Comparative Intestinal Histological Features Observed in 1940 Leghorn vs. 2016 Leghorn-Based Commercial Laying Hens Fed Representative Diets
Author(s): Dannica C Wall, Ramon D. Malheiros, Kenneth (Ken) Anderson, Nick Anthony
Nutrient absorption is essential for all stages of life and production in Leghorn hens. The selection for production traits, specifically linked to promoting digestive utilization of feed, has resulted in improved feed efficiency and ultimately increased egg production. Digestion of ingested feed and nutrient absorption takes place within the small intestine by the crypts and villi of the absorptive epithelium, specifically in the crypts and microvilli. Understanding the absorptive epithelium and its structural changes, related to genetic selection and improved feed efficiency, is important for continued efforts to improve egg production. The objective of this study was to determine and compare the histological changes in the duodenum, jejunum, and ileum of the 1940 Leghorn vs. the 2016 Leghornbased commercial laying hens fed diets representative of those fed by the industry during the respective years of production.

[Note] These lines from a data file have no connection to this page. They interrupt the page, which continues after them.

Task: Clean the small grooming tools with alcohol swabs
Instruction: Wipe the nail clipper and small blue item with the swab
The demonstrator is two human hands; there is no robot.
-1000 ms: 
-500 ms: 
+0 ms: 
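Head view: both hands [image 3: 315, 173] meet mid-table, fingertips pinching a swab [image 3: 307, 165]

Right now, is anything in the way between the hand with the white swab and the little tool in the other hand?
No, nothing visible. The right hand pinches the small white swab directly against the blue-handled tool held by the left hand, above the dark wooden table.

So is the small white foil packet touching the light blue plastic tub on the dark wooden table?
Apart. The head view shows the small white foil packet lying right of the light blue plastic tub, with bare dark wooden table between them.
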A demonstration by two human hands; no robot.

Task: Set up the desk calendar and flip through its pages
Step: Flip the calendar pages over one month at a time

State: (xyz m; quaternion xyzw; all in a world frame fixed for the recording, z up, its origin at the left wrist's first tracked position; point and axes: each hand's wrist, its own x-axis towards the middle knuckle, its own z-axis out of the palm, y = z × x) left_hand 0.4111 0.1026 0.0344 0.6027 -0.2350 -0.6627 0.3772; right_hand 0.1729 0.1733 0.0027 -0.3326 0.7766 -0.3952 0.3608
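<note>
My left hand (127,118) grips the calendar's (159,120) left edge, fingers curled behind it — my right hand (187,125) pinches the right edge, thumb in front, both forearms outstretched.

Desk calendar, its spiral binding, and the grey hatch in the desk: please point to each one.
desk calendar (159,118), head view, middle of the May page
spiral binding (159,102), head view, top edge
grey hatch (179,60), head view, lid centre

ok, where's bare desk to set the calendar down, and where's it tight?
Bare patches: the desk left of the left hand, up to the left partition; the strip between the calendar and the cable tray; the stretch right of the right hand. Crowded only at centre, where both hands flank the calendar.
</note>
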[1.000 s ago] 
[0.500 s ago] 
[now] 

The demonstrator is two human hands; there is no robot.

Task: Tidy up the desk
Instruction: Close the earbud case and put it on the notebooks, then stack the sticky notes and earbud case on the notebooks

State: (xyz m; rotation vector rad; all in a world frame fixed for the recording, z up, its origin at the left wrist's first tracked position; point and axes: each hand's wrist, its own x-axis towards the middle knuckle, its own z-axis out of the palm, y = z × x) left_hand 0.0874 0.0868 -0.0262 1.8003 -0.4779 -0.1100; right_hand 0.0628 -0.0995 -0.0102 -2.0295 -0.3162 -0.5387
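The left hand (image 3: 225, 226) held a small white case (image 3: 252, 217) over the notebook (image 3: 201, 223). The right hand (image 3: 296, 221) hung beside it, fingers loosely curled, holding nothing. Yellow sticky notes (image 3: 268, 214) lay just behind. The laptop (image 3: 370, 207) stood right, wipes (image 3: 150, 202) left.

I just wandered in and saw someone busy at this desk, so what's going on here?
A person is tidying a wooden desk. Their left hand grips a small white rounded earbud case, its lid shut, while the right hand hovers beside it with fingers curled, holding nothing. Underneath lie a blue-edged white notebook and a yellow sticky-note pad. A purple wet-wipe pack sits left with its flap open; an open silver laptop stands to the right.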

In order to compare the effect of dietary regimen on intestinal histology, a total of 320 White Leghorn laying hens of two different strains were distributed into a 2 × 2 factorial arrangement. The factors were diet and strain: 1940 diet, 2016 diet, 1940 layer, and 2016 layer. The 4 experimental treatment groups: 1). 2016 hen on 1940 diet, 2). 2016 hen on 2016 diet, 3). 1940 hen on 1940 diet, and 4). 1940 hen on 2016 diet with 8 replicates per treatment. Five villi samples for histological analysis were taken from the three segments of the small intestine: the duodenum, jejunum, and ileum, and analyzed from 12 birds representing each treatment. Histologically the villus height, epithelium height, crypt depth, mucosal enlargement factor, and the tunica muscularis thickness were measured in the duodenum, jejunum, and ileum. The experiment was a completely randomized design, and all data were analyzed with a one-way analysis of variance (ANOVA). Tukey’s test was applied to compare the significance of differences between the means. Statistical significance was considered at P< 0.05. Significant differences were demonstrated among all treatment groups for the duodenum, jejunum, and ileum. Results from this data suggest that the functionality of the small intestines possibly influences response to dietary manipulations. Further studies are necessary to evaluate the effects of diet on intestinal functionality and nutrient digestibility.